Memo to Mr Tindall and chums: It's hard to get a tingle in our Jingle Bells when there's a colossally wasteful, doom-on-steroids loath-in happening in Denmark. And tough to get the goodwill going with 30,000 and four hoarse men of the apocalypse screaming "Repent! Repent! The End is Nigh! Last chance to save the planet" at their taxpayer-funded religious rally in wonderful, wonderful Copenhagen.
By the tavern lights, Al Gore serves up frights, to paraphrase a Danny Kaye song.
That's why we're not shopping, Mr T. Because we're numb with despair. Because we feel hopeless, bludgeoned by shonky science and dodgy data into a state of abject grovelment - ashamed of our sinful selves and terrified our delicate little planet is going to hell in a (very hot) handcart.
It isn't and it won't. She's a tough old Mother, Earth. She's endured many truly enormous indignities - the cosmic collision that created our moon, the enormous asteroid that did for the dinosaurs, a rent in the land in Siberia that leaked lava, like blood from a wound, for one million years.
There have been mass extinctions and smaller ones too. There have been ice ages when towering glaciers came so close to the equator they carved the legendary face at the top of the Eiger. There's been (medieval) warm periods when people grew grapes and made wine in England (Shame. Unleash the Temperance Union.) And something dodgy happened several hundred thousand years ago that nearly did for us as well. Probably chimneys, or cars, but we'll never know.
What we do know, thanks to those hackers, is that the show's over. No one's told them in Copenhagen, but it is. Sound science doesn't need fake facts.
When scientists treat information like a cocktail waitress, i.e. something you can fool around with whenever it suits, it's time to break out the bubbly and head for the mall.
Global warming is the death rattle of the baby boomers, a last gasp. It's a final millennial echo of the "peace, love and waterbeds" 60s. We need worry no more.
Though you do have to wonder what prompted these apocalyptics to unleash their millennial hysteria in the middle of our busiest retail season when people should be buying things and maintaining jobs. But if their deeply depressing opening video is any guide, those in Copenhagen would rather have children clinging grimly to trees than finding presents under them. Which makes it hard for retailers to eliminate the negative and accentuate the positive. But they must if we are to unlimber our purses.
Perhaps the Black Caps can help with a win in Napier. Unlikely though, unless the ICC makes underarm bowling compulsory. We sank without trace at the Basin. Against a team who couldn't catch Osama bin Laden if he was edged off a gentle full toss. Seriously, Pakistan dropped more than Tiger Woods' standards.
'Tis odd how everyone's in a tizz about his cheating but no one seems to care about scientists doing exactly the same in relation to a matter of much greater importance. Tiger's fictions affect his family, those fabricated in East Anglia and elsewhere affect all of us.

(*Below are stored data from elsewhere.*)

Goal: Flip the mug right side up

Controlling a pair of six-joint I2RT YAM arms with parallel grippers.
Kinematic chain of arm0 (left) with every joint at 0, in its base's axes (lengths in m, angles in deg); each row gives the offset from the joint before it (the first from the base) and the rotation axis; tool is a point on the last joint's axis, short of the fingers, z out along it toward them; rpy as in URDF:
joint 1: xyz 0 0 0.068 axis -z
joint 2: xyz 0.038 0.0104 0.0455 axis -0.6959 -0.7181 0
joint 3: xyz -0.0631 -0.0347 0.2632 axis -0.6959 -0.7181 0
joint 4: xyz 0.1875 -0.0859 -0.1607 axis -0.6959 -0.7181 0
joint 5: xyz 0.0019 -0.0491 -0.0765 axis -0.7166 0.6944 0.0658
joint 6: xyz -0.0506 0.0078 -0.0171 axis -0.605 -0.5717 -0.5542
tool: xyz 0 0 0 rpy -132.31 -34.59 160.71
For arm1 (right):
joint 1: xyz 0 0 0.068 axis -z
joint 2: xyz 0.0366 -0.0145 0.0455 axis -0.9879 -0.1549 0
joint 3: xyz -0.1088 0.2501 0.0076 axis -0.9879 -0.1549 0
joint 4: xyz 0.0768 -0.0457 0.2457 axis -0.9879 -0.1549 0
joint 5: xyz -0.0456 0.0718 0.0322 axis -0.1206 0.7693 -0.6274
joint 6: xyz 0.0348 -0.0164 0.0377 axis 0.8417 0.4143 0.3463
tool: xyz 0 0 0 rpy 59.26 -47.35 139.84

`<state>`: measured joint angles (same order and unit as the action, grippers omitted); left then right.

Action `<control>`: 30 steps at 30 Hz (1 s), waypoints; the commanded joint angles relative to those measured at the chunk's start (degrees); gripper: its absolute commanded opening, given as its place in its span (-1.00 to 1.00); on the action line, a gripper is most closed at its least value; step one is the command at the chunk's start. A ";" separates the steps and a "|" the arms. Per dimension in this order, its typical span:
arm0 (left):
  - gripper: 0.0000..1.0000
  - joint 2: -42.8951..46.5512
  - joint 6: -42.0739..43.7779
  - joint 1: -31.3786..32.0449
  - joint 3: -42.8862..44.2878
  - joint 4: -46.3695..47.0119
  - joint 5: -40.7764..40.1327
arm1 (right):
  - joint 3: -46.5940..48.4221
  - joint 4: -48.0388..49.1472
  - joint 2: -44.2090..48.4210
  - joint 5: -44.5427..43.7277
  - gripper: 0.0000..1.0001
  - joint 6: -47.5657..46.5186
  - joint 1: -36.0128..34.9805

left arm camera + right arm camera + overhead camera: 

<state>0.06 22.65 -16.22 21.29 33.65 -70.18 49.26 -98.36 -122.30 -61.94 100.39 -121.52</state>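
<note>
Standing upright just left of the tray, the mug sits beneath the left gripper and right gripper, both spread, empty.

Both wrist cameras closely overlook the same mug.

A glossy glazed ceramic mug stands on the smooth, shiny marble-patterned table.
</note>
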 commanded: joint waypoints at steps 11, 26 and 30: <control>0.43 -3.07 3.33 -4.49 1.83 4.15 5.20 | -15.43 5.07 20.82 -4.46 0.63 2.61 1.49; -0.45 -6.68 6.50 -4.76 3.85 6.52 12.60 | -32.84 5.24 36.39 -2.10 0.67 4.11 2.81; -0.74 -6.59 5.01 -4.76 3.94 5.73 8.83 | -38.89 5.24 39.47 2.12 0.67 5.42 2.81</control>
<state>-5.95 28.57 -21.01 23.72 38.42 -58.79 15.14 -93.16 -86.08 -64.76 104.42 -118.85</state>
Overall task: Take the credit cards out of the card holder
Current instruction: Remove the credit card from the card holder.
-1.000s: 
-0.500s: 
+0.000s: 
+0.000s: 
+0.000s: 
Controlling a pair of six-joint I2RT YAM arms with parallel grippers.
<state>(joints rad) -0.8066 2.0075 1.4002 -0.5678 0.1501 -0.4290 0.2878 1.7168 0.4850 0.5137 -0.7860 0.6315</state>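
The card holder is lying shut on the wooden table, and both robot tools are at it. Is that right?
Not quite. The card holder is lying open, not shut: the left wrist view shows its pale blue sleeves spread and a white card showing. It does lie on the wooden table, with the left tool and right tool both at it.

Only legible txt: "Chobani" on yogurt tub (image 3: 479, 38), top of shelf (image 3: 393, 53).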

Alas, as is so often the case, the more trivial a matter is, the more rapt our attention and prurient our interest. Which may well explain why, at the end of a very hard year, the extinguished poet laureate, Sir Jam Hipkins (honour pending) has forsaken his muse and embraced a more venal mistress, joining the burgeoning ranks of news readers, porn stars, nightclub hostesses and lonely hearts who have teed off, so to speak, with Mr Woods. The Laureate's candid confession speaks for itself.
Be still, black heart of darkness
Foul sins must be confessed
On course, in Caddie, this bad laddie
Has brazenly transgressed.
Yes, I've played around with Tiger
Had a threesome, too, with Steve
Scored birdies galore
And then scored some more
In an orgy that none would believe.
And mayhap it didn't happen
But mayhap it did as well
For in these empty days, it's clear
It pays to kiss and tell.
And I'll reveal my lustful trysts
In bunkers and the rough
I'll brand myself a trollop
If I get paid enough.
So here's my sinful story -
Which I'll proud and lewdly holler -
Provided some shocked journalist
Has paid me my top dollar.
Merry Christmas, one all. Let's go for broke.